How to retrain ssd_inception_v2_coco_2017_11_17 from the tensorrt - samples

Hi,

I can generate a TensorRT engine with the .pb file you shared without error.
Would you mind to use the this GitHub and also the patch shared in #19 first?
https://github.com/AastaNV/TRT_object_detection

CAST is an operation for converting data type.
In general, you don’t need to write a plugin for it.
It should be supported by TensorRT automatically.

Thanks.

Hello AastaLLL,

I have been following this thread carefully as I too have fine-tuned a model using the ssd_mobilenet_v2_coco_2018_03_29 model as a base.

Here’s my scenario:

TensorRT: 6.0.1
Python: 3.6.8
Tensorflow-GPU: 1.14.0
CUDA: 10.0.130
cuDNN: 7

  1. Fine-tuned on 1 class (200K epochs) using Tensorflow’s object-detection API (latest git version).

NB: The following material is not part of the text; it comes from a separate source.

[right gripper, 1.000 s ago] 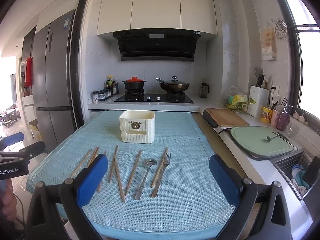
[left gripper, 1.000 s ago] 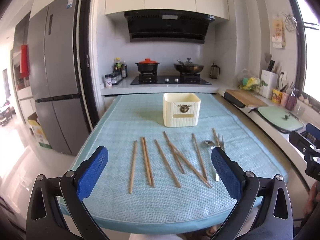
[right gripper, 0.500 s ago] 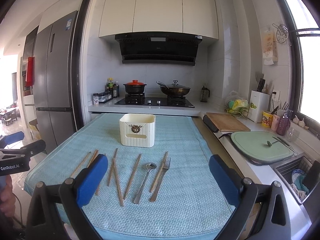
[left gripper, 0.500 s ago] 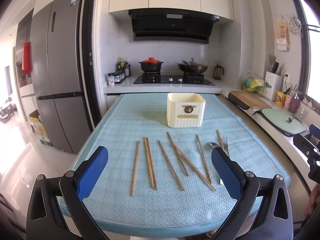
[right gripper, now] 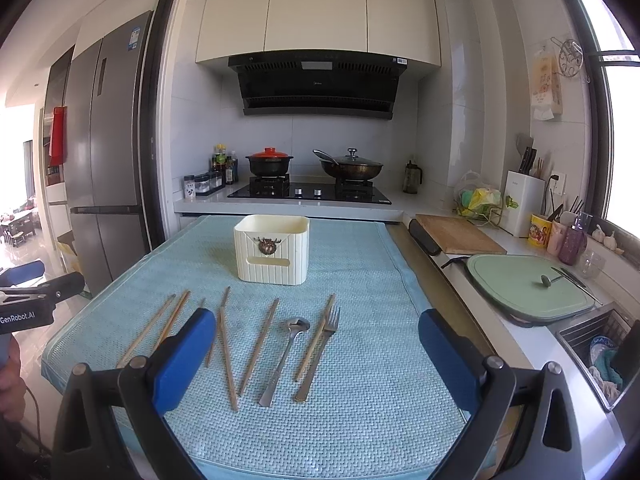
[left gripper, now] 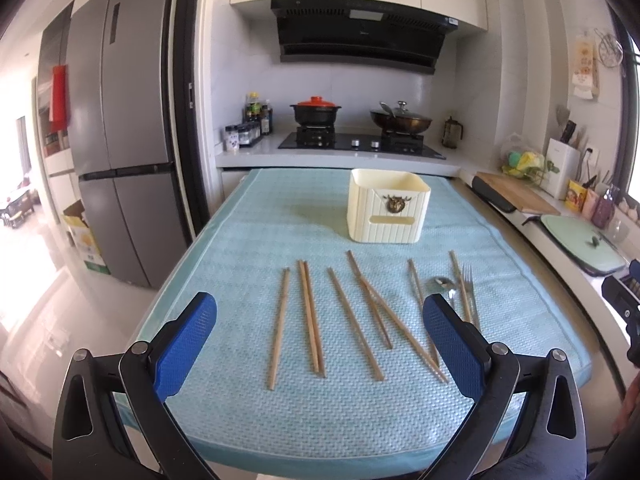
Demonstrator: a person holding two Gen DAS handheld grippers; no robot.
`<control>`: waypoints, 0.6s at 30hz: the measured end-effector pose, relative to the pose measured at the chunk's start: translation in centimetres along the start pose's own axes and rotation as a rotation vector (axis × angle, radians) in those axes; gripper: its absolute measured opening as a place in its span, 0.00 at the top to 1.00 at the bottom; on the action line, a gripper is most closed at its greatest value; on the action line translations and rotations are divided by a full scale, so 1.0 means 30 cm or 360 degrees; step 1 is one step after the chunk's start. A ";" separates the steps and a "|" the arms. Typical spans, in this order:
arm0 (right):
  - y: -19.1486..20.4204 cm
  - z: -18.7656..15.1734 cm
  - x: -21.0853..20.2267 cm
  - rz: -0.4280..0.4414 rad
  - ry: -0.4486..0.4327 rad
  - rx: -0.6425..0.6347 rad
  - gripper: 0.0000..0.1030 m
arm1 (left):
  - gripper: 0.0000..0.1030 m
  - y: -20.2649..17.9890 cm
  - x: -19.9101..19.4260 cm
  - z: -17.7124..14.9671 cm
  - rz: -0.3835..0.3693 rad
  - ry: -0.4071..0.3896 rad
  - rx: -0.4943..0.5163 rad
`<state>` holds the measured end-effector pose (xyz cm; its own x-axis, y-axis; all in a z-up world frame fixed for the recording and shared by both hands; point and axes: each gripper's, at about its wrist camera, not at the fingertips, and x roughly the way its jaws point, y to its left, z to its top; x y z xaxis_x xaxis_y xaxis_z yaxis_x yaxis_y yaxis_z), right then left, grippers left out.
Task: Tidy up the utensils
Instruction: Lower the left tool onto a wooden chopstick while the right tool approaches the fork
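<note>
Several wooden chopsticks [left gripper: 310, 312] [right gripper: 259, 344] lie scattered on a light blue mat [left gripper: 280, 216] [right gripper: 360, 264]. To their right rest a metal spoon [right gripper: 286, 356] [left gripper: 442, 285] and a metal fork [right gripper: 320, 354] [left gripper: 469, 292]. Behind them stands a cream utensil holder [left gripper: 387, 210] [right gripper: 273, 249], upright and empty as far as I see. My left gripper [left gripper: 320, 344] hovers open over the near chopsticks with nothing between its fingers. My right gripper [right gripper: 318, 354] is open too, above the spoon and fork, holding nothing.
A stove with a red-lidded pot [right gripper: 269, 160] and a wok [right gripper: 352, 166] sits behind the mat. On the right counter are a wooden cutting board [right gripper: 456, 236], a green board [right gripper: 528, 286] and a sink [right gripper: 596, 344]. A fridge [left gripper: 120, 152] stands left.
Both grippers have moved forward and a little lower toward the utensils, so the table appears nearer. Both stay open; nothing on the mat has moved.
</note>
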<state>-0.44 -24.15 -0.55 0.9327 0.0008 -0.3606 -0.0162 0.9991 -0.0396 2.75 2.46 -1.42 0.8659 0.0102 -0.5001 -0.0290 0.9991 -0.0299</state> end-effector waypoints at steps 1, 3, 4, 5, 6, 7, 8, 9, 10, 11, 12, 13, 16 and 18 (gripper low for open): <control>-0.002 -0.002 0.007 -0.0005 0.0007 0.0001 0.00 | 0.00 0.004 0.008 -0.001 0.0009 0.0008 -0.0002; -0.007 -0.004 0.019 -0.0007 0.0018 0.0005 0.00 | 0.00 0.011 0.025 -0.002 0.0025 0.0023 -0.0005; -0.010 -0.005 0.024 -0.0007 0.0022 0.0007 0.00 | 0.00 0.015 0.031 -0.002 0.0033 0.0029 -0.0006; -0.011 -0.005 0.029 -0.0009 0.0024 0.0006 0.00 | 0.00 0.016 0.038 0.000 0.0041 0.0034 -0.0007; -0.012 -0.004 0.033 -0.0011 0.0024 0.0004 0.00 | 0.00 0.019 0.044 0.000 0.0048 0.0037 -0.0008; -0.013 -0.003 0.036 -0.0013 0.0023 0.0001 0.00 | 0.00 0.023 0.049 0.001 0.0055 0.0042 -0.0010; -0.015 -0.003 0.040 -0.0016 0.0023 0.0000 0.00 | 0.00 0.026 0.054 0.000 0.0061 0.0044 -0.0009; -0.017 -0.002 0.043 -0.0018 0.0022 0.0000 0.00 | 0.00 0.029 0.059 0.000 0.0067 0.0047 -0.0008; -0.021 -0.001 0.047 -0.0020 0.0022 0.0002 0.00 | 0.00 0.031 0.064 0.000 0.0072 0.0050 -0.0008; -0.025 0.001 0.052 -0.0022 0.0025 0.0004 0.00 | 0.00 0.033 0.073 0.002 0.0074 0.0054 -0.0008; -0.028 0.001 0.057 -0.0025 0.0028 0.0006 0.00 | 0.00 0.035 0.081 0.002 0.0075 0.0059 -0.0007; -0.032 0.001 0.062 -0.0029 0.0032 0.0011 0.00 | 0.00 0.037 0.089 0.001 0.0076 0.0066 -0.0007; -0.048 0.000 0.085 -0.0022 0.0067 0.0042 0.05 | 0.00 0.050 0.114 -0.004 0.0077 0.0090 -0.0012; -0.053 -0.005 0.102 -0.0026 0.0099 0.0051 0.11 | 0.00 0.060 0.132 -0.008 0.0078 0.0108 -0.0012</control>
<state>2.39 -25.75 -1.73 0.9086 -0.0174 -0.4173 0.0115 0.9998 -0.0166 5.99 4.28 -3.66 0.8277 0.0564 -0.5584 -0.0747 0.9972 -0.0101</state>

  2. Exported my final training checkpoint using Tensorflow’s “export_inference_graphp.py” (passing input_shape=1,-1,-1,3 as an arg to “export_inference_graph.py”)

  3. Built “libflattenconcat.so” in /usr/src/tensorrt/samples/python/uff_ssd/build and pointed the ctypes.CDLL() in your main.py to this file:

ctypes.CDLL("/usr/src/tensorrt/samples/python/uff_ssd/build/libflattenconcat.so")
  1. Made the changes you have been recommending in #19

  2. Changed “node_manipulation.py” as recommended

When I run main.py from your GitHub I get the following error:

[TensorRT] ERROR: Could not register plugin creator:  FlattenConcat_TRT in namespace: 
WARNING:tensorflow:From /usr/lib/python3.6/dist-packages/graphsurgeon/StaticGraph.py:125: The name tf.gfile.GFile is deprecated. Please use tf.io.gfile.GFile instead.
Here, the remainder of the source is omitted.